Activity: Keeping pictures out of the copy, restate each record word for word.

(Stored items from a collection)
....
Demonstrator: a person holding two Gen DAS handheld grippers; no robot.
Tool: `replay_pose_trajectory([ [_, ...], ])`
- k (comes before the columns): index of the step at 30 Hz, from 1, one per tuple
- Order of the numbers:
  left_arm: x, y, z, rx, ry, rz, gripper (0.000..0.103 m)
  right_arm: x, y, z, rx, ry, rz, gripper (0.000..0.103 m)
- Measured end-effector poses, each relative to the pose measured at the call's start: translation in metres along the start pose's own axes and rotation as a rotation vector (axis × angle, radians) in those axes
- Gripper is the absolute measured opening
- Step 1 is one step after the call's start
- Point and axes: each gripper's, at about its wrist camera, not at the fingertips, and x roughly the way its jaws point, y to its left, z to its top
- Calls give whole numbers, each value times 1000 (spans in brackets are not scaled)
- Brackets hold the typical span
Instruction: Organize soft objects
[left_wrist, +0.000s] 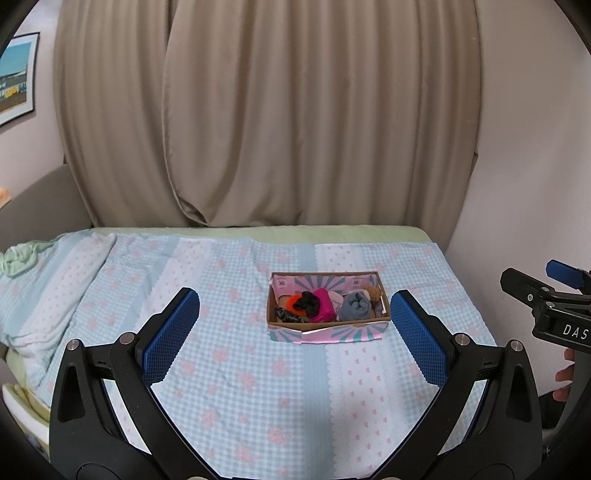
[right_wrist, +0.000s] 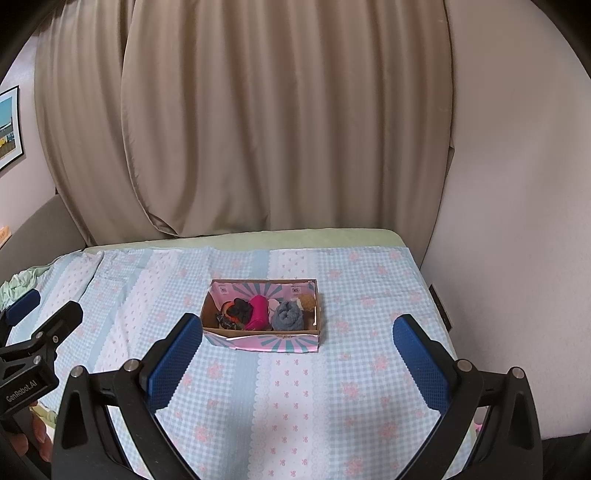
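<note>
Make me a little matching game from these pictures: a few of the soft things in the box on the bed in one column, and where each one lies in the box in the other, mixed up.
Things:
1. grey-blue rolled cloth
2. magenta rolled cloth
3. black scrunchie
4. tan fuzzy item

Places in the cardboard box, seen from the right wrist camera:
A. far right corner
B. middle
C. left of the magenta roll, on top of something orange
D. right of the middle, near the front wall

Pairs: 1-D, 2-B, 3-C, 4-A
</note>
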Motion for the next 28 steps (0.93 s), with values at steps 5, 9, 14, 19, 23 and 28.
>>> replay_pose_trajectory([
  [5,0,2,1,3,-3,3,103,1,0,0,2,0,2,103],
  [9,-1,3,-1,-2,-4,-1,103,1,1,0,1,-2,2,103],
  [14,-2,4,-1,-1,-8,2,103,4,2,0,2,-6,4,103],
  [19,-5,1,-1,20,-33,31,103,4,3,-2,4,-7,4,103],
  [23,-4,0,0,24,-37,29,103,3,3,-3,5,-9,6,103],
  [28,-4,0,-4,33,-48,17,103,3,6,-4,5,-8,5,103],
])
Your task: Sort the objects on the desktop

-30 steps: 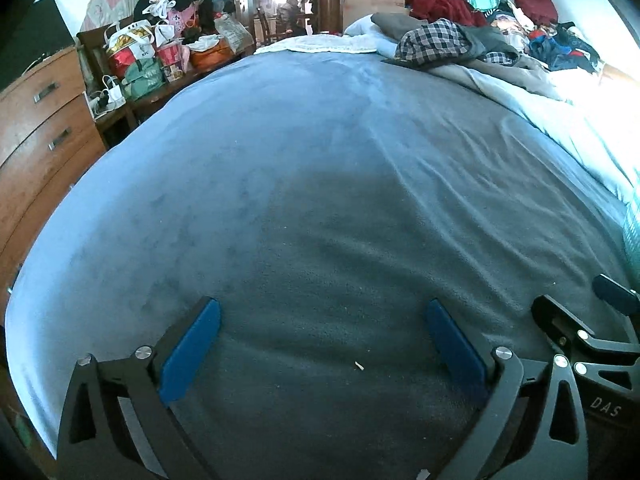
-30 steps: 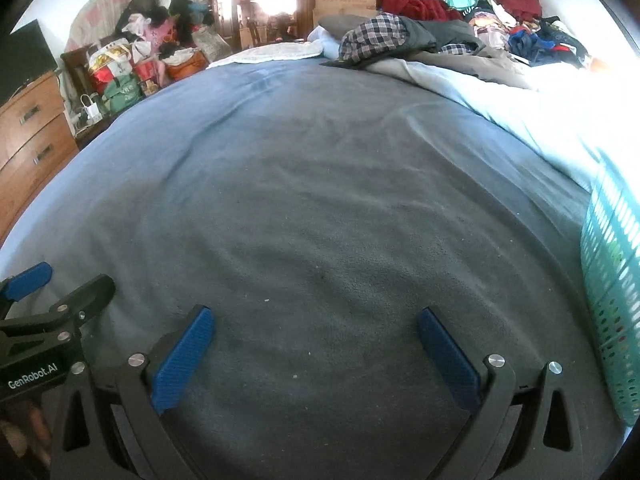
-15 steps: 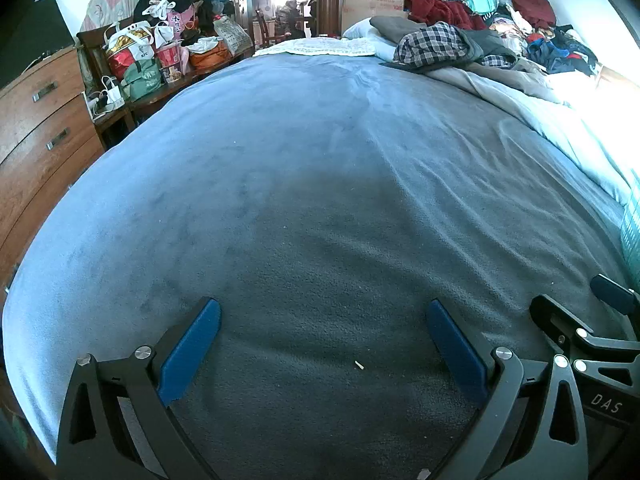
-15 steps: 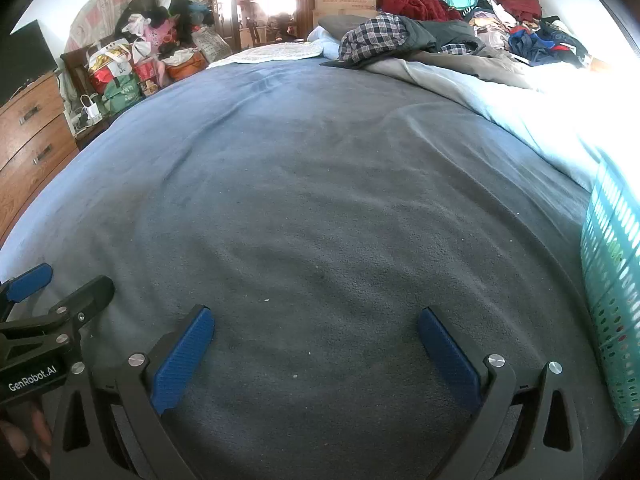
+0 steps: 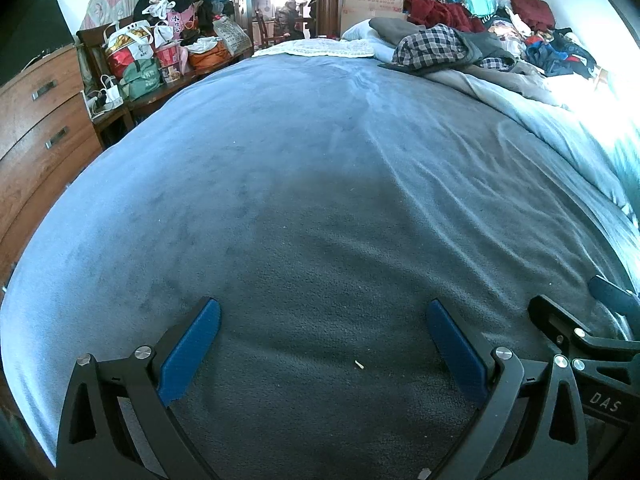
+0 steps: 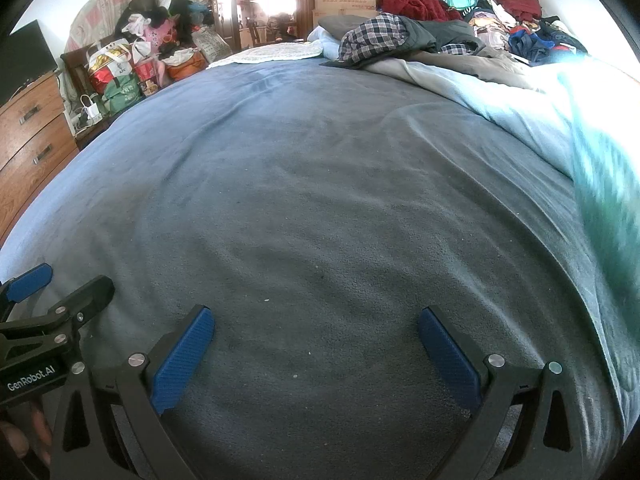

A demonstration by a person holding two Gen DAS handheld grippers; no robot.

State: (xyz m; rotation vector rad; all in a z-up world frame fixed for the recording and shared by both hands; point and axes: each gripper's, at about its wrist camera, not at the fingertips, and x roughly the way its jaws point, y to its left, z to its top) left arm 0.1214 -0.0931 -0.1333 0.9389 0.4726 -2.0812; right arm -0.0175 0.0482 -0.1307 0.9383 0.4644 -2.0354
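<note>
Left wrist view: left gripper (image 5: 320,344) and right gripper (image 6: 314,344) both gape over bare blanket (image 5: 320,200); nothing to judge or grasp yet.

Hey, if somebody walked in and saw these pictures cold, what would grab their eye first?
Probably the wide blue blanket that fills most of both views, with both open grippers, left and right, low over it. After that, the heap of clothes at the bed's far end, and the stuffed bags piled far left near the wooden dresser.
</note>
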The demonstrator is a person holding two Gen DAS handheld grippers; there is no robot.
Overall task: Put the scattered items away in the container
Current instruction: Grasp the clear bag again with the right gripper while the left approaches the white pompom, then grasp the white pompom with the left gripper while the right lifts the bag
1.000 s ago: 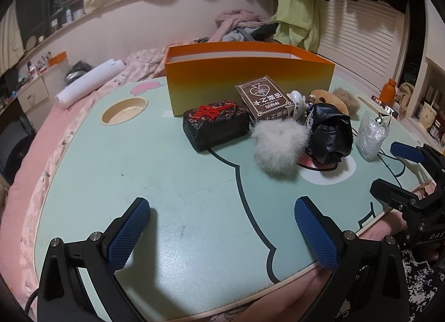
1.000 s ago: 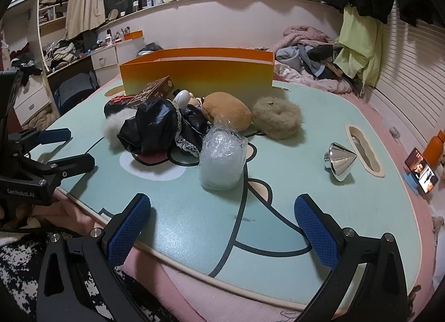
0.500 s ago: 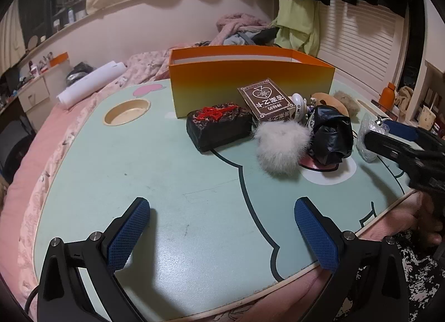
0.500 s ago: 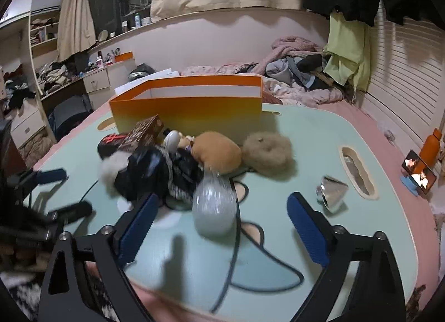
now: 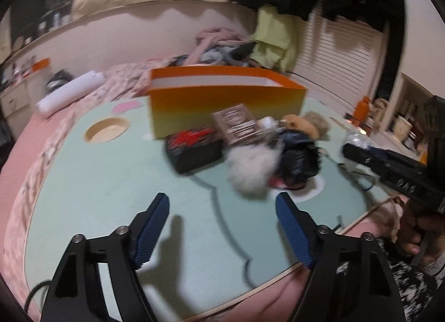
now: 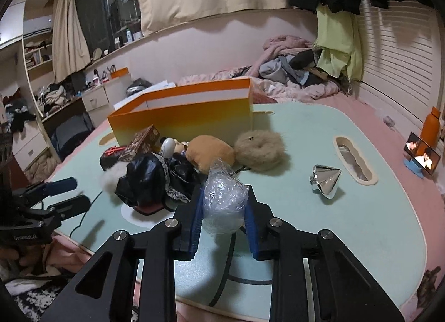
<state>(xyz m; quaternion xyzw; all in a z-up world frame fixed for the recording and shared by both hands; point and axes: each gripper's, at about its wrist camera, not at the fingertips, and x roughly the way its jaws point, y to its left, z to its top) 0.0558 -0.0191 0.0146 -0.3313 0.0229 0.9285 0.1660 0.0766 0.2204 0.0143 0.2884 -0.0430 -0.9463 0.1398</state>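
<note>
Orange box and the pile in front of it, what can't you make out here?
- Orange box floor: both views, hidden by its front wall.
- Brown card box print: left wrist view, motion blur.
- White fluff: right wrist view, mostly behind black fabric.
- Clear bag contents: crinkled plastic, right gripper pads cover its sides.

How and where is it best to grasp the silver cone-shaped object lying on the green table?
Probably grip the silver cone across its wide cone body, coming from above with one pad on each slanted flank. It lies tipped on its side, point to the right and small knob to the left; the knob looks too small for a safe hold.
</note>
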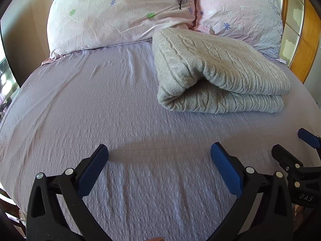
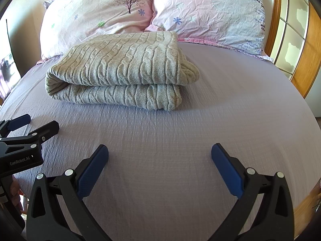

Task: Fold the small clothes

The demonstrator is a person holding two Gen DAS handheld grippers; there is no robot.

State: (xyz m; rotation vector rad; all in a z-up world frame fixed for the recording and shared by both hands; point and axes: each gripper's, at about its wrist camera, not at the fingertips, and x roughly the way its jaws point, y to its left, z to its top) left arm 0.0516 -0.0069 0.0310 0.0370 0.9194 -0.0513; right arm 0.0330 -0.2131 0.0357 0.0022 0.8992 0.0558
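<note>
- The grey cable-knit sweater (image 2: 122, 70) is found folded in layers on the lilac bed sheet (image 2: 190, 130), just in front of two pink floral pillows (image 2: 208, 10).
- The left gripper (image 1: 159, 154) is held over bare sheet, jaws spread, nothing between them.
- The right gripper (image 2: 159, 154) is likewise held with jaws spread and empty, apart from the sweater.
</note>
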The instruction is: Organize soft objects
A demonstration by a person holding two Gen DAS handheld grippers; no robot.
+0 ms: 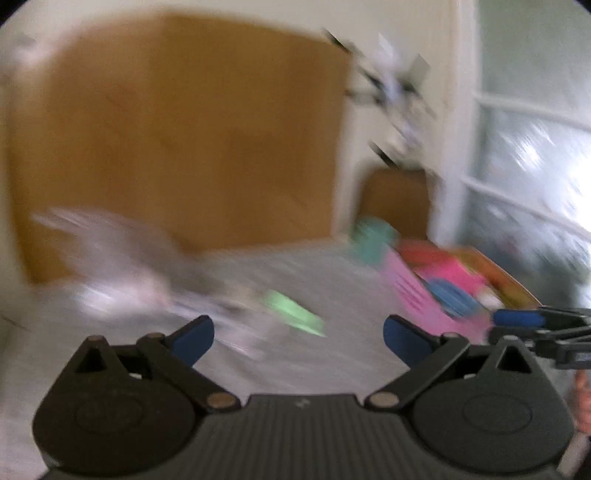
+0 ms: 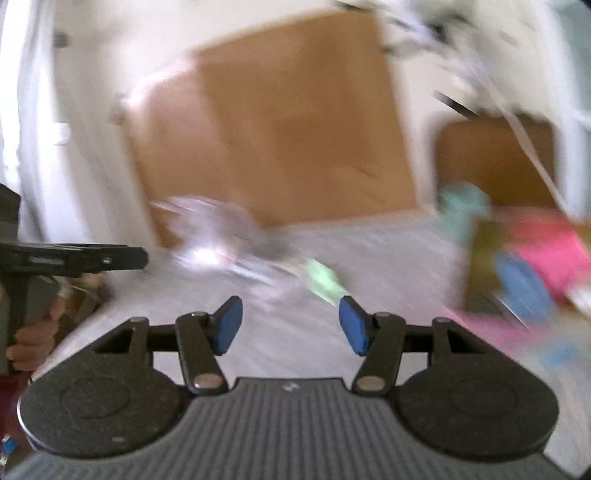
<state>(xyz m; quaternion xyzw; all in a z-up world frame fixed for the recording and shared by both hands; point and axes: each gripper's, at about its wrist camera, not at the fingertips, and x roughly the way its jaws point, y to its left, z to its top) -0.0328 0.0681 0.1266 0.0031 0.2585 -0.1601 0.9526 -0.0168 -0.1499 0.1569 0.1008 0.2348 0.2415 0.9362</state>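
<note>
- A large brown board [image 1: 184, 125] leans against the cream wall [image 1: 402, 22].
- A smaller brown panel [image 1: 397, 201] stands beside it.
- Grey surface [image 1: 314, 362] below.
- Bright paned window [image 1: 535, 166] at right.

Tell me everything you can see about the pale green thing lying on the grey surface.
The pale green thing is a small, light mint, elongated shape lying flat and slanted on the grey surface. It sits beside a blurred whitish-lilac heap and may touch it. Neither open gripper touches it. Motion blur hides its material and details; the right wrist view shows it the same way.
</note>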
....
Result for this task:
Demonstrator: a person holding two Gen DAS handheld grippers; no robot.
Tool: `replay_pose_trajectory([ [_, ...], ])`
- k (comes before the columns): index of the step at 30 Hz, from 1, one per tuple
- Order of the numbers:
  left_arm: x, y, z, rx, ry, rz, gripper (0.000..0.103 m)
  right_arm: x, y, z, rx, ry, rz, gripper (0.000..0.103 m)
- Measured end-effector poses, each relative to the pose measured at the call's start: translation in metres along the start pose's own axes and rotation as a rotation vector (axis × angle, radians) in those axes
- Gripper is the absolute measured opening
- Step 1 is one step after the call's start
- Point and axes: each gripper's, at about its wrist camera, not at the fingertips, and x roughly the way its jaws point, y to its left, z to its top
- Calls give whole numbers, each value times 1000 (spans in brackets are not scaled)
- Brackets hold the typical span
Instruction: Organize soft objects
[left_wrist, +0.000s] 
[right_wrist, +0.000s] 
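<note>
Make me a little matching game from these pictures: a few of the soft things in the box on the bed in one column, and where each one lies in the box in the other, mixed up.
Things:
1. grey-blue rolled cloth
2. magenta rolled cloth
3. black scrunchie
4. tan fuzzy item

Places in the cardboard box, seen from the right wrist camera:
A. far right corner
B. middle
C. left of the magenta roll, on top of something orange
D. right of the middle, near the front wall

Pairs: 1-D, 2-B, 3-C, 4-A
</note>
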Motion for the next 28 steps (0.93 s), with values at steps 5, 9, 14, 19, 23 and 28.
>>> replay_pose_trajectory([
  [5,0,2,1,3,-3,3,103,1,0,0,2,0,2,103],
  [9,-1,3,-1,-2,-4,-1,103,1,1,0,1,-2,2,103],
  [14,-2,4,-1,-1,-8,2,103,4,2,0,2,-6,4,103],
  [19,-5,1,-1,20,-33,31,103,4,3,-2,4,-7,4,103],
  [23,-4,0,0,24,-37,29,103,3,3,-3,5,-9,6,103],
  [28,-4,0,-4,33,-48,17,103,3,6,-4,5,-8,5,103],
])
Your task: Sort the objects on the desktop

-30 steps: 
-30 steps: 
-15 steps: 
-15 steps: 
+0 steps: 
+0 steps: 

A demonstration by a person holding two Gen DAS handheld grippers; no robot.

State: (xyz m; rotation vector rad; all in a z-up world frame fixed for the recording and shared by both hands; point and axes: each gripper's, at about its wrist camera, not at the fingertips, and x roughly the way its jaws point, y to its left, z to its top) left arm 0.1214 -0.0931 -0.1333 0.9389 0.4726 -2.0812; right arm -0.0175 0.0482 -0.1307 0.9383 0.4644 -2.0354
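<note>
Left wrist view: left gripper (image 5: 320,344) and right gripper (image 6: 314,344) both gape over bare blanket (image 5: 320,200); nothing to judge or grasp yet.

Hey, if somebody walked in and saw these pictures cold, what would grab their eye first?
Probably the wide blue blanket that fills most of both views, with both open grippers, left and right, low over it. After that, the heap of clothes at the bed's far end, and the stuffed bags piled far left near the wooden dresser.
</note>
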The demonstrator is a person holding two Gen DAS handheld grippers; there is no robot.
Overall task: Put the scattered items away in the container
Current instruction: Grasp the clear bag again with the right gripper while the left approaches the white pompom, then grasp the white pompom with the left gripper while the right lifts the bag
1.000 s ago: 
1.000 s ago: 
0.500 s ago: 
0.500 s ago: 
now: 
now: 
<state>(xyz m; quaternion xyzw; all in a z-up world frame fixed for the recording and shared by both hands; point and axes: each gripper's, at about its wrist camera, not at the fingertips, and x roughly the way its jaws point, y to its left, z to its top) 0.0558 -0.0191 0.0146 -0.3313 0.0229 0.9285 0.1660 0.0766 0.2204 0.0143 0.2884 -0.0430 -0.9463 0.1398</state>
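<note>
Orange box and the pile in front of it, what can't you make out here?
- Orange box floor: both views, hidden by its front wall.
- Brown card box print: left wrist view, motion blur.
- White fluff: right wrist view, mostly behind black fabric.
- Clear bag contents: crinkled plastic, right gripper pads cover its sides.

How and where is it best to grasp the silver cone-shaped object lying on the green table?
Probably grip the silver cone across its wide cone body, coming from above with one pad on each slanted flank. It lies tipped on its side, point to the right and small knob to the left; the knob looks too small for a safe hold.
</note>
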
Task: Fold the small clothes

The demonstrator is a person holding two Gen DAS handheld grippers; there is no robot.

State: (xyz m; rotation vector rad; all in a z-up world frame fixed for the recording and shared by both hands; point and axes: each gripper's, at about its wrist camera, not at the fingertips, and x roughly the way its jaws point, y to its left, z to its top) left arm 0.0516 -0.0069 0.0310 0.0370 0.9194 -0.0513; right arm 0.0330 -0.2131 0.0357 0.0022 0.8992 0.0558
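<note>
- The grey cable-knit sweater (image 2: 122, 70) is found folded in layers on the lilac bed sheet (image 2: 190, 130), just in front of two pink floral pillows (image 2: 208, 10).
- The left gripper (image 1: 159, 154) is held over bare sheet, jaws spread, nothing between them.
- The right gripper (image 2: 159, 154) is likewise held with jaws spread and empty, apart from the sweater.
</note>
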The instruction is: Organize soft objects
A demonstration by a person holding two Gen DAS handheld grippers; no robot.
+0 ms: 
+0 ms: 
<state>(xyz m; quaternion xyzw; all in a z-up world frame fixed for the recording and shared by both hands; point and axes: each gripper's, at about its wrist camera, not at the fingertips, and x roughly the way its jaws point, y to its left, z to its top) -0.0328 0.0681 0.1266 0.0031 0.2585 -0.1601 0.9526 -0.0168 -0.1499 0.1569 0.1008 0.2348 0.2415 0.9362</state>
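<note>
- A large brown board [image 1: 184, 125] leans against the cream wall [image 1: 402, 22].
- A smaller brown panel [image 1: 397, 201] stands beside it.
- Grey surface [image 1: 314, 362] below.
- Bright paned window [image 1: 535, 166] at right.

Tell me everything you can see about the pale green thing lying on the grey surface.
The pale green thing is a small, light mint, elongated shape lying flat and slanted on the grey surface. It sits beside a blurred whitish-lilac heap and may touch it. Neither open gripper touches it. Motion blur hides its material and details; the right wrist view shows it the same way.
</note>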

At this point, the answer is complete.